„Ziel für Behandlung identifiziert“
Es gibt sicher wichtigere Forschungsgebiete als männlichen Haarausfall. Trotzdem lässt das Problem Wissenschaftlern keine Ruhe. Nicht nur weil sich mit der Lösung gutes Geld verdienen ließe, sondern auch weil alle Faktoren dafür seit langem bekannt sind und nur das „Missing Link“ fehlte. Das könnte jetzt gefunden sein.
Dieser Artikel ist älter als ein Jahr.
Die Grundzutaten für Haarausfall sind schnell genannt. Je nach genetischer Disposition lassen Nebenprodukte des männlichen Sexualhormons Testosteron die Haarfollikel früher oder später bis zur Unsichtbarkeit schrumpfen. Die Frage dabei seit Jahren: welches Testosteron-Nebenprodukt? Die Antwort darauf laut einer neuen Studie von Forschern der University of Pennsylvania: das Prostaglandin-Enzym D2 (PGD2).
Haarlose Mäuse als Beweis
Die Studie, die im Fachjournal „Science Translational Medicine“ veröffentlicht wurde, beruht auf umfangreichen Versuchen mit Mäusen und menschlichem Haar.
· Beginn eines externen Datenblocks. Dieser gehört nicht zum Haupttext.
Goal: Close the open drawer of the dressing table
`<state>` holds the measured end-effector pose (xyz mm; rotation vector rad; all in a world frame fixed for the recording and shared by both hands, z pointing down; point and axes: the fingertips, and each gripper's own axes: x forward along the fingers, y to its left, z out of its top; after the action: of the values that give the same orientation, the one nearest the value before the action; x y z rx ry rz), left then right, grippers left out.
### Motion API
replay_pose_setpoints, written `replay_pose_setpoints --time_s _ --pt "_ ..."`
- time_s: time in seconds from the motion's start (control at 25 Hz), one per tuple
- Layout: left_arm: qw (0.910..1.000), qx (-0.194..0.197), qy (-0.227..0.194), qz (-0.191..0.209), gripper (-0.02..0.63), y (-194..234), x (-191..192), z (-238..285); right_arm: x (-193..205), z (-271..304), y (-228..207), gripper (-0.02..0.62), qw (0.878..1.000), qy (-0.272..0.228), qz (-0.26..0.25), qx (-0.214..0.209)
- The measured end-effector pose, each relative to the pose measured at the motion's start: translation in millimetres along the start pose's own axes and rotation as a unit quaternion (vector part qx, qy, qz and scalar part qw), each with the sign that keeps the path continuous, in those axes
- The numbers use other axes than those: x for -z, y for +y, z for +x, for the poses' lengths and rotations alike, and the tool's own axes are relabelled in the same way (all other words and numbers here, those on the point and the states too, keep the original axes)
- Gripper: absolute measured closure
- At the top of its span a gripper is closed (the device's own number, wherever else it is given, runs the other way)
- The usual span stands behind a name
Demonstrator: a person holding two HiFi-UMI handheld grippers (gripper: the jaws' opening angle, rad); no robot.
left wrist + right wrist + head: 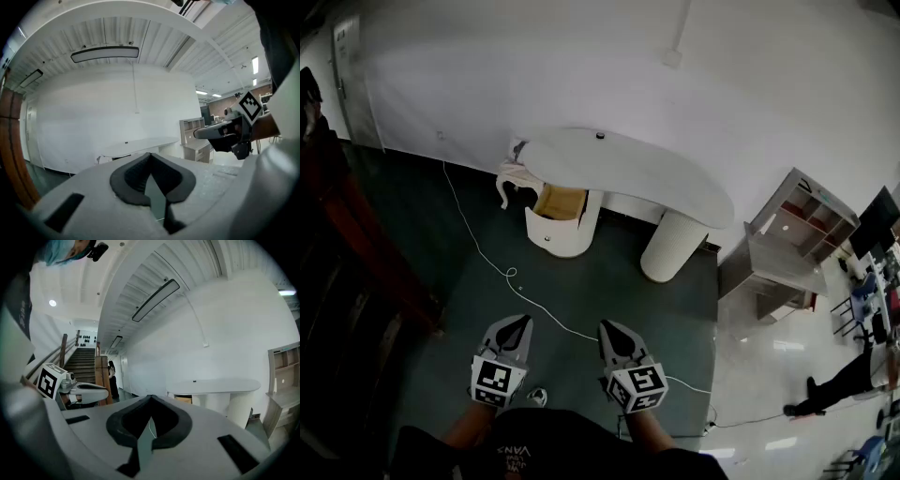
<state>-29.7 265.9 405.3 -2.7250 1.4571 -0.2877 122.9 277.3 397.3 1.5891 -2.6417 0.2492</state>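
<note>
A white dressing table (628,169) with a curved top stands against the far wall on two round pedestals. Its left pedestal drawer (558,203) is pulled out, showing a tan wooden inside. The table also shows far ahead in the left gripper view (140,145) and the right gripper view (215,386). My left gripper (517,323) and right gripper (614,330) are held side by side low in the head view, well short of the table, both shut and empty, tips touching. The right gripper (206,133) appears in the left gripper view.
A white cable (487,253) runs across the dark green floor from the wall toward me. A grey shelf unit (787,239) stands right of the table. A person (844,380) stands at far right. A dark wooden stair rail (356,253) lines the left side.
</note>
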Motion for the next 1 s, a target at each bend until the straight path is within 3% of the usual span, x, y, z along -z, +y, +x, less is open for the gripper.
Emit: replay_pose_setpoints --time_s 0.2,0.32,0.44,0.72,1.0 --pt "1.0 0.004 -0.007 -0.006 0.586 -5.3 2.9 -4.1 4.6 -2.3 0.8 0.591 1.0 -0.008 0.018 -0.011" --pt "0.9999 0.007 -0.004 -0.015 0.574 -6.6 10.1 -0.8 10.3 0.1 -0.8 0.476 1.0 -0.007 0.024 -0.01" --pt "0.9996 0.014 0.005 -0.024 0.421 -7.3 14.7 10.6 11.6 4.1 -7.2 0.462 1.0 -0.007 0.028 -0.004" --pt "0.9985 0.04 0.015 -0.032 0.403 13.8 26.5 60.8 3.7 45.2 -32.1 0.408 1.0 -0.01 0.024 0.012" --pt "0.9982 0.046 0.015 -0.036 0.399 81.9 26.4 118.2 -7.6 124.2 -53.6 0.383 0.999 -0.003 0.027 0.03"
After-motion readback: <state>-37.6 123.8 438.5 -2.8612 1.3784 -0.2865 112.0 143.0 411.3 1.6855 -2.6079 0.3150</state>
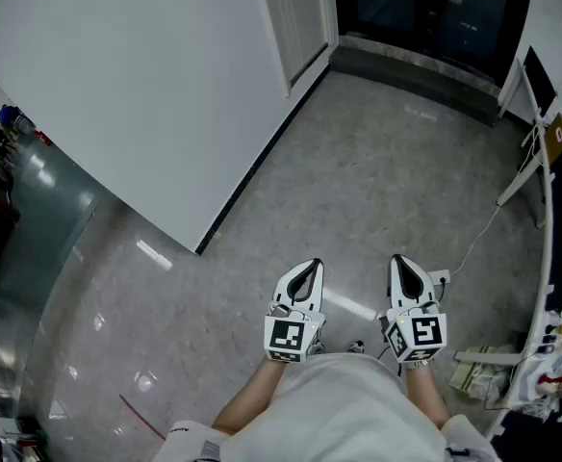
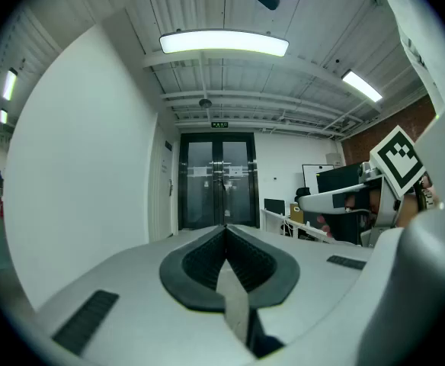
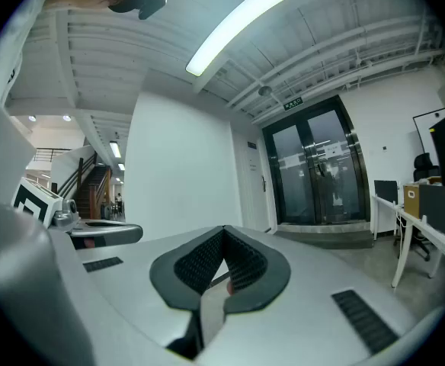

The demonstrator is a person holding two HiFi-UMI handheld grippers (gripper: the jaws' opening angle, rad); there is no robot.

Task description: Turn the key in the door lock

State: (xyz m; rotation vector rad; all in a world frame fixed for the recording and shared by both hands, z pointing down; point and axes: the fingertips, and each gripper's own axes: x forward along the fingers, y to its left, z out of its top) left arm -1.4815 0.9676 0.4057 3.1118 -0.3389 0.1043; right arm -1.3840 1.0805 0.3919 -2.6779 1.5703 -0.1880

Am Anfang stand dabei die Erkenntnis, dass überall dort, wo Haarausfall stattfindet, erhöhte PGD2-Werte zu messen waren. Die Gegenprobe funktionierte auch: Mäuse mit künstlich erhöhtem PGD2-Niveau wurden komplett haarlos, menschliche Haare hörten unter dem Einfluss des Enzyms zu wachsen auf.
Forschungsleiter George Cotsarelis erklärte gegenüber der britischen BBC, damit habe man „das Ziel identifiziert, um männlichen Haarausfall zu behandeln“. Es gehe darum, eine Anbindung des Enzyms an die Haarwurzeln zu verhindern. „Der nächste Schritt wäre dann, nach einem Präparat Ausschau zu halten, das diesen Rezeptor beeinflusst.“ Dann bestehe nicht nur die Möglichkeit, Haarausfall zu stoppen, sondern eventuell auch „umzukehren“. Das werde aber noch „eine Weile dauern“.
Potenzielle Kunden, so weit das Auge reicht
Mit der Entwicklung eines Produkts, das Haarausfall „nur“ stoppt, könnte es umgekehrt sogar recht schnell gehen, stellen die Forscher in Aussicht. Wirkstoffe, die eine Anbindung des Prostaglandin-Enzyms an die Haarwurzeln verhindern, sind bereits bekannt. Manche davon befinden sich laut den Angaben bereits im Stadium klinischer Tests. Gegenüber der BBC sprach Cotsarelis von einer guten Chance auf eine in absehbarer Zukunft erhältliche Creme, die, auf die Kopfhaut aufgetragen, Haarausfall verhindern könne.
Dass eine derartige Studie aus einer US-Universität kommt, überrascht nicht. Für die Forschungsstätten mit ihrem überdurchschnittlichen Druck zu wirtschaftlicher Verwertbarkeit von Forschungsarbeit ist männlicher Haarausfall ein dankbares Thema. Der Kundenkreis allfälliger Käufer der versprochenen Wundercreme ist denkbar groß: Bis zum 50. Lebensjahr leidet die Hälfte der Männer unter Haarausfall, bis zum 70. Lebensjahr steigt der Anteil auf 80 Prozent.
Eigentlich hat jeder volles Haar
Bis es mit der Entwicklung des versprochenen Präparats so weit ist, können sich Männer, die sich über schwindendes Haupthaar Sorgen machen, immerhin mit der Erkenntnis trösten, dass die Haare streng genommen gar nicht verschwinden. Die Haarfollikel werden im Alter eben nur kleiner und kleiner, aber sie sind immer noch da. Daher gibt es - aus wissenschaftlicher Sicht - niemanden mit Glatze, sondern höchstens Leute, die den Anschein erwecken, als hätten sie keine Haare.